I dug for days afterward and could not find them. And it remained a mystery that I confronted on a daily basis as I passed the spot, baffled. I did not tell anyone. I got by indoors at school by remaining quiet, in my heavy, extra socks.

And I recalled how in the spring, when the snow melted, the plastic bag lay in the midst of charcoal slush and road salt, intact, materializing as if from another world.

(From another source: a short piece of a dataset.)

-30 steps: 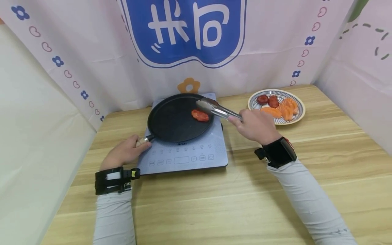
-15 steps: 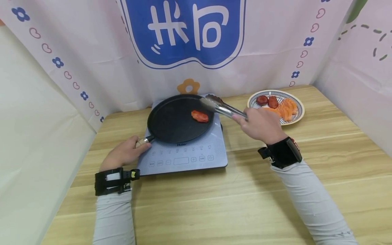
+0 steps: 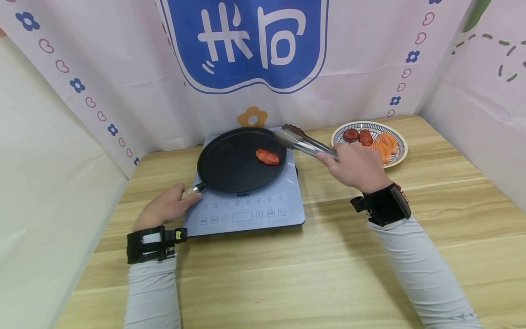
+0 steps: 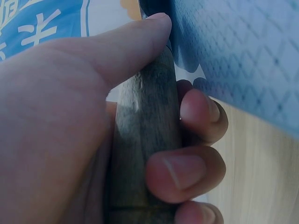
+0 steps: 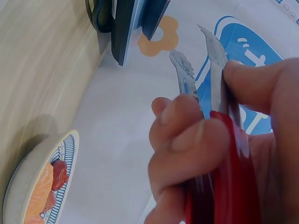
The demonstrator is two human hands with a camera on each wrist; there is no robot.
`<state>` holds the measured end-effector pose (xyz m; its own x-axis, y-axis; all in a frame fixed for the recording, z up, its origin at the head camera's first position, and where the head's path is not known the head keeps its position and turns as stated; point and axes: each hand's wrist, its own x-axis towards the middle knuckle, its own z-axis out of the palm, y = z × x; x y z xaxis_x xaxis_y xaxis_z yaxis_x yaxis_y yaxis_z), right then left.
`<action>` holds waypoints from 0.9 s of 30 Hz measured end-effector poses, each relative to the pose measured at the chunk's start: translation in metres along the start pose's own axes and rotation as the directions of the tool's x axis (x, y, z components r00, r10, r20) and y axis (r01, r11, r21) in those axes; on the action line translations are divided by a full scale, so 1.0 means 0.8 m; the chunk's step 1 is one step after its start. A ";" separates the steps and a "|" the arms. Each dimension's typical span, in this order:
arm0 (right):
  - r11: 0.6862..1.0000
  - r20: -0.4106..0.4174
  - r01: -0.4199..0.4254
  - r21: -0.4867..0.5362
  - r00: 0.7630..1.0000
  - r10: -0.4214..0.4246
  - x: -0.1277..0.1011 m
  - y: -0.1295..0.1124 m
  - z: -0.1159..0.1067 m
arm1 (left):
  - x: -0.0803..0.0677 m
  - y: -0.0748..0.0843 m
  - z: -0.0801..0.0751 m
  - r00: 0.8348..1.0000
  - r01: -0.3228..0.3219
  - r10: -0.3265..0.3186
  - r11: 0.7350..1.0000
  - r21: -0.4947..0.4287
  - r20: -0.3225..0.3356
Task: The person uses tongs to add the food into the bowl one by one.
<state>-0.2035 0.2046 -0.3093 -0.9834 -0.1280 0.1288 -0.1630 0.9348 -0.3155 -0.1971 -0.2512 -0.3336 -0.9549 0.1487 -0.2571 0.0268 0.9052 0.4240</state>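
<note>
My left hand (image 3: 166, 206) grips the wooden handle (image 4: 147, 121) of a flat black frying pan (image 3: 230, 160), fingers curled round it. The pan sits on a grey induction cooktop (image 3: 250, 217). A reddish piece of meat (image 3: 267, 156) lies at the right of the pan. In my right hand (image 3: 358, 165) I hold metal tongs (image 3: 306, 144) with red grips (image 5: 233, 177). Their tips are apart with nothing between them, over the pan's right rim in the head view. The right wrist view shows thumb and fingers wrapped round the two arms.
To the right stands a patterned plate (image 3: 402, 155) with orange salmon slices (image 3: 384, 147) and two reddish sausage-like pieces (image 3: 365, 137). A printed curtain (image 3: 144, 105) hangs close behind the cooktop. Wooden table (image 3: 263, 283) extends in front. A cable (image 5: 99, 18) shows beside the cooktop.
My right hand and the tongs have moved right, away from the meat, towards the plate. The meat stays in the pan, and my left hand keeps its hold on the handle.
</note>
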 end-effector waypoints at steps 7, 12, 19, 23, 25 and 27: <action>1.000 -0.005 -0.008 -0.019 1.000 0.007 -0.002 0.004 -0.007 | 0.001 0.000 0.001 1.000 0.000 0.000 1.000 -0.001 0.000; 1.000 -0.002 -0.026 -0.011 1.000 0.026 -0.004 0.008 -0.011 | 0.000 0.001 0.001 1.000 -0.001 0.001 1.000 -0.004 0.002; 0.999 -0.033 -0.035 -0.023 0.999 0.034 -0.006 0.015 -0.016 | -0.001 0.002 0.001 1.000 0.008 -0.008 1.000 0.005 0.000; 0.998 -0.028 -0.051 -0.022 0.998 0.050 -0.007 0.018 -0.018 | -0.001 0.002 0.001 1.000 0.016 -0.016 1.000 0.007 0.000; 0.998 -0.030 -0.058 -0.025 0.998 0.057 -0.008 0.019 -0.019 | -0.001 0.002 0.001 1.000 0.017 -0.017 1.000 0.006 0.000; 0.997 -0.037 -0.067 -0.028 0.997 0.066 -0.008 0.019 -0.020 | -0.001 0.002 0.001 1.000 0.018 -0.018 1.000 0.003 -0.001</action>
<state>-0.1987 0.2252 -0.3001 -0.9883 -0.0536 0.1428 -0.0944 0.9502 -0.2969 -0.1961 -0.2500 -0.3334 -0.9555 0.1317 -0.2639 0.0104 0.9092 0.4163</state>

I placed the bag in a garbage can on the way home. I never told anyone. I had outgrown the slippers and could not grasp their reappearance. They belonged to the past.

 

He stopped outside the Scott Hotel.

Behind him, I slowed, holding my breath.
 

He glanced up at it, hands in pockets, then moved on.
 

I followed.

He turned right and walked along Winchester, stopping again to stare at the monumental First Bank and Trust Company building.

My eyes strayed from him to gaze at the tall first floor of the edifice, to appreciate its decorative windows, its columns set in antis between wide corner piers. Then I tilted my head back, absorbing the upper stories, noting the broadly projecting copper cornice at the top.

When I looked back at where he had stood, he was gone.
 

The street was empty in both directions.
 

I stood, stunned, alone, the Ashland night flowing over me, the world silent. A fog entered my head, then lifted, leaving my vision, at that moment, cut with the brilliancy of a diamond.

 

A magic place sought years later seldom materializes.

When I was a teenager, there was such a place nestled in the rocks on the opposite side of Ashbridge's Bay on Lake Ontario. You could sit there for hours looking across the lake, down to where Woodbine Beach curved out onto the water. The rocks tumbled and fit in just the right shape and position. There was privacy and beauty.

I used to take a girlfriend there and while away the hours. Ducks would swim by. Geese, gulls, terns. They would get the scraps from the picnic lunch.

I can picture it clearly in my mind, even now.

Yet when I tried to find the spot some years later, I could not. Several places looked similar, but none of them quite right. There were more or fewer rocks. The path was wider, narrower, covered with different growth. Always something.